◆ **PROBLEM STATEMENT**
In the records below, find the line that contains "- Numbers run" and the line that contains "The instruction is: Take". Set down exactly those lines and every line between them, and nothing more.

[Records from a data collection]
Start of Block

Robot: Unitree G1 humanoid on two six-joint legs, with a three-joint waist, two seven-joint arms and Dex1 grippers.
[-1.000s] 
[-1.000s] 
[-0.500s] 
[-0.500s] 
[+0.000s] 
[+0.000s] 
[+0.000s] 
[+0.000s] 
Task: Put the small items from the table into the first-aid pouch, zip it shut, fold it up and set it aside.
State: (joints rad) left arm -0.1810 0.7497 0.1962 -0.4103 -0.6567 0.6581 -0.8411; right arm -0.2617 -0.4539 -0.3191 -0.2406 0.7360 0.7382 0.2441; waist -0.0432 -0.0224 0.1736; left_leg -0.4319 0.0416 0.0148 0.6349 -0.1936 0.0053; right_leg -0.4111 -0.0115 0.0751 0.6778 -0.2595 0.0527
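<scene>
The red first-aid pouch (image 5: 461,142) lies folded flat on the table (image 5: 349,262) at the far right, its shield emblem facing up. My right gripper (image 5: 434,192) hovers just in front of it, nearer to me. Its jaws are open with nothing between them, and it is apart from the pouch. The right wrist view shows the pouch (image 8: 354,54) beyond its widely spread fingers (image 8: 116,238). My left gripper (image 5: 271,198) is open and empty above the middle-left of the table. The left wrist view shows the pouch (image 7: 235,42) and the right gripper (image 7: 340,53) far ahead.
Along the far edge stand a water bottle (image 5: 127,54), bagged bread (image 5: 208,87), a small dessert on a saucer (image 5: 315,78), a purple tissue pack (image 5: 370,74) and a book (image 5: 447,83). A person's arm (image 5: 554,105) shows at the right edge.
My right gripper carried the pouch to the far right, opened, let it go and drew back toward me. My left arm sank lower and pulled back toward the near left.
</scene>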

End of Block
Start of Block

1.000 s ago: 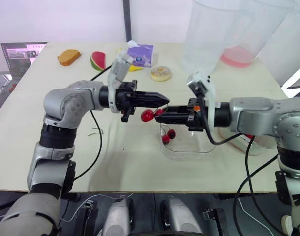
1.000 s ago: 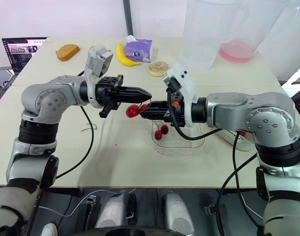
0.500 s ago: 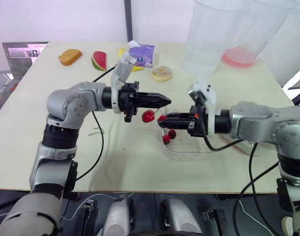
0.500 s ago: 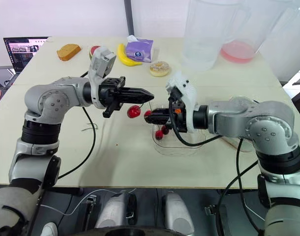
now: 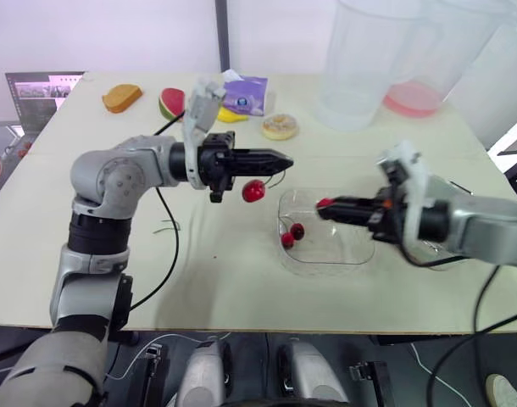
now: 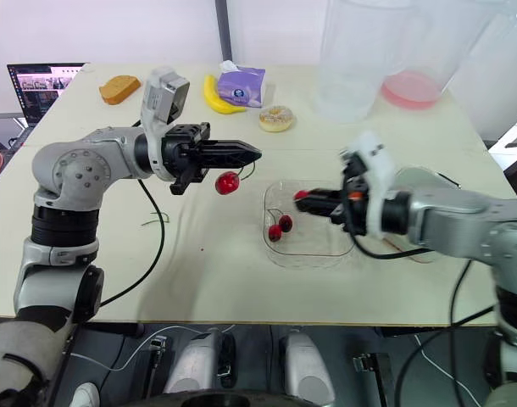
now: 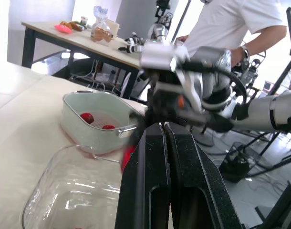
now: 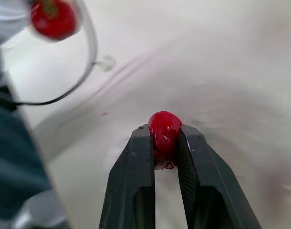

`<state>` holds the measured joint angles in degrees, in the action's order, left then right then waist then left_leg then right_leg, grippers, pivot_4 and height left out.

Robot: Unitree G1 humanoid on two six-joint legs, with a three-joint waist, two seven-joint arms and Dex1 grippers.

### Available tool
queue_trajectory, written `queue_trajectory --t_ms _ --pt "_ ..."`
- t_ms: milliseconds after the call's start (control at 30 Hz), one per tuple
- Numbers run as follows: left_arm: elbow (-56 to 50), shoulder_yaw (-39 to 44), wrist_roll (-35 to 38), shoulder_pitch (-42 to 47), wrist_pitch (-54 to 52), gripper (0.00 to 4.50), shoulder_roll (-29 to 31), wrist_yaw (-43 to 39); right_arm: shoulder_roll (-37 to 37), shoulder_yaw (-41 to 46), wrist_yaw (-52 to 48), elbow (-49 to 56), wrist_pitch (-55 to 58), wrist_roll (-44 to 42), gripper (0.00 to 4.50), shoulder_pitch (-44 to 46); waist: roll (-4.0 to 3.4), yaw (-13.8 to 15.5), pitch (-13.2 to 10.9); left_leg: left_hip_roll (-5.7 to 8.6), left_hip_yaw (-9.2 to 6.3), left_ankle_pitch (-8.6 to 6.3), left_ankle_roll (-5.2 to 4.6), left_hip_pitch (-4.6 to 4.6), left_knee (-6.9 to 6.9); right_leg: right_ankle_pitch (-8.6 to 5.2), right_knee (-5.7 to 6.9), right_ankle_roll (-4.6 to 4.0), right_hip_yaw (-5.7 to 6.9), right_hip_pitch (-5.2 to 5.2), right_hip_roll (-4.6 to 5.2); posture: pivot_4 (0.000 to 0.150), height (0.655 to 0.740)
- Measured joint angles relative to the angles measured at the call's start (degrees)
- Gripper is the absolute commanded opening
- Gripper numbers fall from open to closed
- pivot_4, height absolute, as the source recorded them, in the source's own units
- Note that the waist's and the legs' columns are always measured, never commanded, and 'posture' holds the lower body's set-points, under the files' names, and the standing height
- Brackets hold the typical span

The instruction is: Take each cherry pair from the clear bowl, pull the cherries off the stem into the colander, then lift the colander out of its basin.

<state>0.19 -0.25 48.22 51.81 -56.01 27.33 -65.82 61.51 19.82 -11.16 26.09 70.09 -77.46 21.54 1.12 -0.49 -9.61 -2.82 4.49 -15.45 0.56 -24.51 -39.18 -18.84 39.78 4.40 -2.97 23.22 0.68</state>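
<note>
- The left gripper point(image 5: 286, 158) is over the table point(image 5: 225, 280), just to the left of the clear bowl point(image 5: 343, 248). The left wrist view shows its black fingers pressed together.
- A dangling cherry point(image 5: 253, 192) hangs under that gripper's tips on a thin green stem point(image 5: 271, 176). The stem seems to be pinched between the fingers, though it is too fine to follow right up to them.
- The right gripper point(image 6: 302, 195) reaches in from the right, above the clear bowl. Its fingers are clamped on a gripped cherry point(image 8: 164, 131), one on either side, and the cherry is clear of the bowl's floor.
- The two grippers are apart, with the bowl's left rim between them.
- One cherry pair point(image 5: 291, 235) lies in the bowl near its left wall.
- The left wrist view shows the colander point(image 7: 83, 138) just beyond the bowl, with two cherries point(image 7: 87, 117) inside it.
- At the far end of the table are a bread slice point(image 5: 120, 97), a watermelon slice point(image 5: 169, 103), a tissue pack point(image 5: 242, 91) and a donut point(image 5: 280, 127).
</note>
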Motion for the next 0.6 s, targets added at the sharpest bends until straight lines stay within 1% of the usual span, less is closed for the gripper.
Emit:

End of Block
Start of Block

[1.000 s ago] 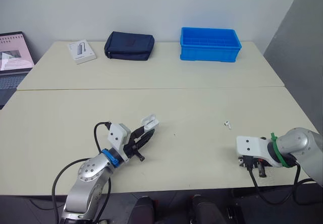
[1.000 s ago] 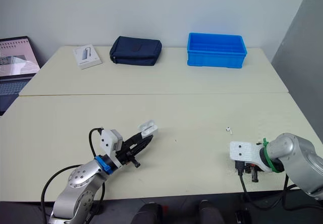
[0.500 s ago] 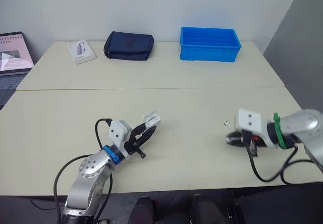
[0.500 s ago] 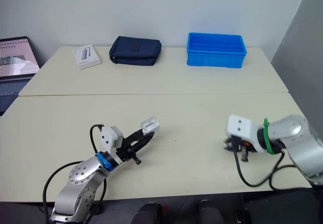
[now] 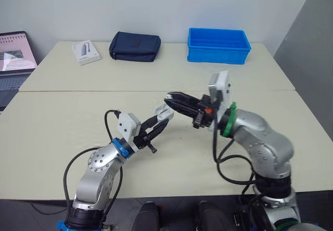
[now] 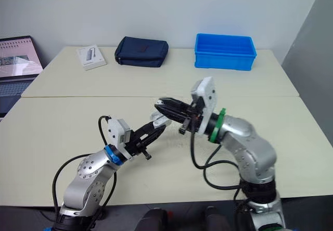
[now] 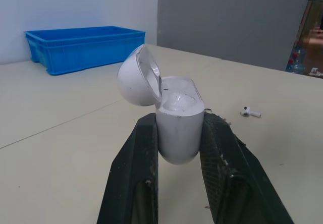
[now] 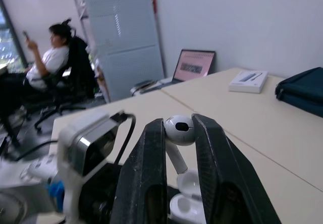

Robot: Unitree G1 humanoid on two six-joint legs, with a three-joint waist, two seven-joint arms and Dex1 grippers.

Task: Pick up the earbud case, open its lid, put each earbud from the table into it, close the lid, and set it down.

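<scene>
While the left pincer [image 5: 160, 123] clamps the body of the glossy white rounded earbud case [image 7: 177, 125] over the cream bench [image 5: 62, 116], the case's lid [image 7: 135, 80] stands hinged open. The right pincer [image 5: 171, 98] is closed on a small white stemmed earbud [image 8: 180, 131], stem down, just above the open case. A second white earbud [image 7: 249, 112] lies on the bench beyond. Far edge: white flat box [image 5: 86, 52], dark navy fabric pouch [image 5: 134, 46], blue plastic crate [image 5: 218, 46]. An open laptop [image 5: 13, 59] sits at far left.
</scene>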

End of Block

◆ **WRITTEN RESPONSE**
- Numbers run as follows: left_arm: elbow (-56 to 50), shoulder_yaw (-39 to 44), wrist_roll (-35 to 38), shoulder_pitch (-42 to 47), wrist_pitch (-54 to 52), gripper (0.00 to 4.50), shoulder_roll (-29 to 31), wrist_yaw (-43 to 39); right_arm: shoulder_roll (-37 to 37), shoulder_yaw (-41 to 46), wrist_yaw (-52 to 48), elbow (-49 to 56), wrist_pitch (-55 to 58), wrist_roll (-44 to 42), gripper (0.00 to 4.50), shoulder_pitch (-44 to 46); waist: roll (-4.0 to 3.4), yaw (-13.8 to 15.5), pitch (-13.2 to 10.9); left_leg: left_hip_roll (-5.7 to 8.6), left_hip_yaw (-9.2 to 6.3), left_ankle_pitch (-8.6 to 6.3), left_ankle_roll (-5.2 to 4.6), left_hip_pitch (-4.6 to 4.6), left_knee (-6.9 to 6.9); right_leg: right_ankle_pitch (-8.6 to 5.2), right_knee (-5.7 to 6.9), right_ankle_roll (-4.6 to 4.0), right_hip_yaw (-5.7 to 6.9), right_hip_pitch (-5.2 to 5.2), right_hip_roll (-4.6 to 5.2); posture: pivot_4 (0.000 to 0.150), height (0.655 to 0.740)
- Measured joint angles relative to the angles measured at the call's start (degrees)
- Gripper is the absolute commanded opening
- Gripper numbers fall from open to closed
- pivot_4, height absolute, as the source recorded them, in the source's own units
- Note that the waist's and the legs' columns are always measured, never commanded, and 'posture' holds the lower body's set-points, under the files' names, and the standing height
- Brackets hold the typical span

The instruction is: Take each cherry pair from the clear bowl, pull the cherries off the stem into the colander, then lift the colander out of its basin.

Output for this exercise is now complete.